Well, first off, they aren't dodecahedrons, which are regular solids made of 12 equal pentagonal faces. They're cuboctahedrons, irregular solids with 8 triangular faces and 6 square faces (14 in all, so they're a type of tetradecahedron).

As for the rest, though Rojan says they're the flesh distilled into that form, they're clearly much lighter than a human body. Perhaps Bixby and Fontana were thinking of some kind of dehydration process like in the 1966 Batman movie, where dehydrating people reduced them to a few ounces of powder. But then where does the water go?

I'd imagine the solids are really more some kind of storage medium containing the person's molecular pattern. That would make them analogous to transporter buffers, in a sense. If they store that pattern the same way a transporter does, then there's probably some redundancy and robustness against pattern loss, since we've seen people able to be restored intact from transporters even when their patterns suffered considerable degradation. I suspect transporters use quantum error correction, which involves spreading information redundantly among multiple entangled qubits (quantum bits), so that the complete information can be recovered as long as enough qubits survive. The cuboctahedrons might work similarly.

Alternatively, they might have holographic storage -- not in the vernacular sense of a "hologram" as a volumetric image, but in the literal sense of a storage medium where information about the whole is encoded in each part, so even if parts are damaged or lost, the complete information is still recoverable.

Even if we assume that the solids are constituted from the victims' own biomass somehow, I doubt there's a one-to-one correspondence of volume to volume, so that there's a piece to break off that would cause someone to reform without a hand, say.
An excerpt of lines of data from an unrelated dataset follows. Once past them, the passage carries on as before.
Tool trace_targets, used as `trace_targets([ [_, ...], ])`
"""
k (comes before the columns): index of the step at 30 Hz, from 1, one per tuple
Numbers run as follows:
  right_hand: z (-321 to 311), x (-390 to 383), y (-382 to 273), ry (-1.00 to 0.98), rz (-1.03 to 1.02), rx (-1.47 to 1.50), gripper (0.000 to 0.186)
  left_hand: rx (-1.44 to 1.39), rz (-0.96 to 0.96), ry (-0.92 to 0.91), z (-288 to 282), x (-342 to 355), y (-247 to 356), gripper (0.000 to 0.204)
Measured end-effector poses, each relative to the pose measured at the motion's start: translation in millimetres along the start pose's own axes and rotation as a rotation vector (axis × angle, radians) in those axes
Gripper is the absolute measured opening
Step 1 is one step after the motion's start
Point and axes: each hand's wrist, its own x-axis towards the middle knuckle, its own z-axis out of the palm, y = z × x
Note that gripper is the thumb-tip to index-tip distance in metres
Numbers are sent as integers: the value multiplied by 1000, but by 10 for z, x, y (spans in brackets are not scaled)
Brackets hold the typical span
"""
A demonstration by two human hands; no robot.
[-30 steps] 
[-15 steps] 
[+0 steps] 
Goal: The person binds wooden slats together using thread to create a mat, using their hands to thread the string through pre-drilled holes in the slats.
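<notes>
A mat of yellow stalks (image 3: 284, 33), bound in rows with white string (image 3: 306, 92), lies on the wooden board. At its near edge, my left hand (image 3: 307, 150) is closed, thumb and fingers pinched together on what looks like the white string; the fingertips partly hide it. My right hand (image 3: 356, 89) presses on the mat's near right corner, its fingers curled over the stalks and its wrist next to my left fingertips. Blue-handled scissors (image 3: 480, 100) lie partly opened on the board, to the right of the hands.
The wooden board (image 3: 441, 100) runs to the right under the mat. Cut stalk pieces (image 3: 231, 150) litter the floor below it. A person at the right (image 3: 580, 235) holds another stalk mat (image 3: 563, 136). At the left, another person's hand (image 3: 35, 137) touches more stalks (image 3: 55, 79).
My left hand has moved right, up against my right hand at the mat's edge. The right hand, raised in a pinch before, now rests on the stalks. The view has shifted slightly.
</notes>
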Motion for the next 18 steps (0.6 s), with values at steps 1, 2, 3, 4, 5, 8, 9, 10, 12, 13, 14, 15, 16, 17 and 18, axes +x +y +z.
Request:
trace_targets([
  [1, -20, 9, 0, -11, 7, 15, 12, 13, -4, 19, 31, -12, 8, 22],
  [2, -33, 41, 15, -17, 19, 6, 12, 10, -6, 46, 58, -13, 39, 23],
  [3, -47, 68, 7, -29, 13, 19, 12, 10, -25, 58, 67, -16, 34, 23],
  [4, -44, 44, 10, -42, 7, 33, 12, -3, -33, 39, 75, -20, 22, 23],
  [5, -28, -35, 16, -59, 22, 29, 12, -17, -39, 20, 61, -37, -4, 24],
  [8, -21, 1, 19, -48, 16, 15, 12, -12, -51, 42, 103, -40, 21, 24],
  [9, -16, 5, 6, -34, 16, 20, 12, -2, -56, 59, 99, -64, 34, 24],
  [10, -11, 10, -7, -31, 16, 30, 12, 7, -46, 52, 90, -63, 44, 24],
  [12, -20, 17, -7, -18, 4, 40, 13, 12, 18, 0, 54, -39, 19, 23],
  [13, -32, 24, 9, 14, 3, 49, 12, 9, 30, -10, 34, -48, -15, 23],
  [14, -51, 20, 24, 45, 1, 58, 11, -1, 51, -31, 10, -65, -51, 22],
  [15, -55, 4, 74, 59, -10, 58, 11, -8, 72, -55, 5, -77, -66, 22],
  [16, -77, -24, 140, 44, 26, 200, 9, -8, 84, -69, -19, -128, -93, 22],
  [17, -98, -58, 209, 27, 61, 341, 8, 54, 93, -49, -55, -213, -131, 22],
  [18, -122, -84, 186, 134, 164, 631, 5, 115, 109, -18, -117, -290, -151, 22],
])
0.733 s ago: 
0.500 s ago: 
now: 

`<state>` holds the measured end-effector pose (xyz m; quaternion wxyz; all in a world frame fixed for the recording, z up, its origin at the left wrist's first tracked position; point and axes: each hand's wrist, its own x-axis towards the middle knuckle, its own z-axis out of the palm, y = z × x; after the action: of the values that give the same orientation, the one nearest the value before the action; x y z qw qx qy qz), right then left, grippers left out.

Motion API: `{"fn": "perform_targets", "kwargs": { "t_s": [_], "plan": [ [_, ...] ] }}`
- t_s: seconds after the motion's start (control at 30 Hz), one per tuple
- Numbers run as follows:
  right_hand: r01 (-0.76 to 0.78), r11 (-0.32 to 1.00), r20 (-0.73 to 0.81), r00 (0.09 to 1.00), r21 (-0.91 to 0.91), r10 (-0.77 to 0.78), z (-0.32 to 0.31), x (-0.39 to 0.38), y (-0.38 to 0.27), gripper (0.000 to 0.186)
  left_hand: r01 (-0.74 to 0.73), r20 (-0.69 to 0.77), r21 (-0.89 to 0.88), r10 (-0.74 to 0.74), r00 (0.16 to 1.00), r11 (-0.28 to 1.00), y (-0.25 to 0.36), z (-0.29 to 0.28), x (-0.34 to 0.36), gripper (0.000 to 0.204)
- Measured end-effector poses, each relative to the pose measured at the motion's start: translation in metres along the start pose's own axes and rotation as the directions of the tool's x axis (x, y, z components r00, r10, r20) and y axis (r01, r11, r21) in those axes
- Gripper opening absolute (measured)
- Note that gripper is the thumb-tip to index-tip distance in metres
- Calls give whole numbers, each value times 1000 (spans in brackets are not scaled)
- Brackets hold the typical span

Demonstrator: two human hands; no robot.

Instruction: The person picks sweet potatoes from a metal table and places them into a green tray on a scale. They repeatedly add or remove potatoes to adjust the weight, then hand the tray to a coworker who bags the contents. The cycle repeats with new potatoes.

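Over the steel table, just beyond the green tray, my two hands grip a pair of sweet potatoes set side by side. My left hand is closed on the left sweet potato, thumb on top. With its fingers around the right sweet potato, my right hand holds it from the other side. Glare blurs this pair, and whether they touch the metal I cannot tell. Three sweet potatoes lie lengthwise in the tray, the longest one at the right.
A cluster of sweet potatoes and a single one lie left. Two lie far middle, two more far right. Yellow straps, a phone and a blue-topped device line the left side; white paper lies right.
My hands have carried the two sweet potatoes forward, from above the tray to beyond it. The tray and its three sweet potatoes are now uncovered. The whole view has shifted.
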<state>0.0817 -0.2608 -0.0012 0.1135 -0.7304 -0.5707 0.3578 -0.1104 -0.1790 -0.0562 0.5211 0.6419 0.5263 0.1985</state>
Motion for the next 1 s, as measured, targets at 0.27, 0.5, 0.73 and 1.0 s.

Let's say the pattern information is stored throughout as I suggest, but damage could cause the person to lose part of their mass. Then they'd probably be reconstituted with a loss of weight, say, maybe with some mineral deficiency. But I'm skeptical that they're literally constituted from biomass. Then they'd presumably be mostly carbon, in which case they'd probably look like lumps of coal. So I'm sticking with my storage-medium idea.